▶ WORK ORDER:
There is material below. Print exactly the lines starting at the line with "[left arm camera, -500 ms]" and ending at the line with "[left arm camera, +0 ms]", ends included, and no others.

▶ DATA:
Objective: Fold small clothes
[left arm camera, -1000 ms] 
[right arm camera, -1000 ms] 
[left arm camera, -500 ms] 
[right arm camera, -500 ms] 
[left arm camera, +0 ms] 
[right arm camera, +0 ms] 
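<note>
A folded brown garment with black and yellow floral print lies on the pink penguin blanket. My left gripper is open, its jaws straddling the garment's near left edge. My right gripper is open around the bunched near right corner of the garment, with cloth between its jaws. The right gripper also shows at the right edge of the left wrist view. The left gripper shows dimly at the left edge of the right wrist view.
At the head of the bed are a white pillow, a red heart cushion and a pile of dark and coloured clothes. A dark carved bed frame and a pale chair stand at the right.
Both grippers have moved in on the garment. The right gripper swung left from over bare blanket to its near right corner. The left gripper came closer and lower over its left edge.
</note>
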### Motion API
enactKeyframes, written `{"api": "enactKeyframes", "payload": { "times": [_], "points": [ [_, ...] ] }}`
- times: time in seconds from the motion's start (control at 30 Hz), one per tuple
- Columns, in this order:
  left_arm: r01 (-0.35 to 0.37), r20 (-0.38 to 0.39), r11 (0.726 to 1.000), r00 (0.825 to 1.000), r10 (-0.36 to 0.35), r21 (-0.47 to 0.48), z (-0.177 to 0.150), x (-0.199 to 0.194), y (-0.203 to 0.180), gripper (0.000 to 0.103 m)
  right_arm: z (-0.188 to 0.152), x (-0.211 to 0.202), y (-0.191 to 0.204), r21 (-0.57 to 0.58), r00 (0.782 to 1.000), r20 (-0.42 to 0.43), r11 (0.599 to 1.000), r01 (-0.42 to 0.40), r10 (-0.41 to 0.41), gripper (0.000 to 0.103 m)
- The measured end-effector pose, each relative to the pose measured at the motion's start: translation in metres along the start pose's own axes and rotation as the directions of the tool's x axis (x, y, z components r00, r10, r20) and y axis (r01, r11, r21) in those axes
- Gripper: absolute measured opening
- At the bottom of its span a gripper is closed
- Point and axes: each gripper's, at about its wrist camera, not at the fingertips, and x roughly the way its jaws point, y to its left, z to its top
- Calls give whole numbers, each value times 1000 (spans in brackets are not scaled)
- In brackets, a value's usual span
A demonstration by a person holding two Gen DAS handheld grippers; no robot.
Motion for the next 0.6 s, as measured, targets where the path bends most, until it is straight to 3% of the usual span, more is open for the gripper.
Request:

▶ YOUR SOLUTION:
[left arm camera, -500 ms] 
[right arm camera, -500 ms] 
[left arm camera, +0 ms] 

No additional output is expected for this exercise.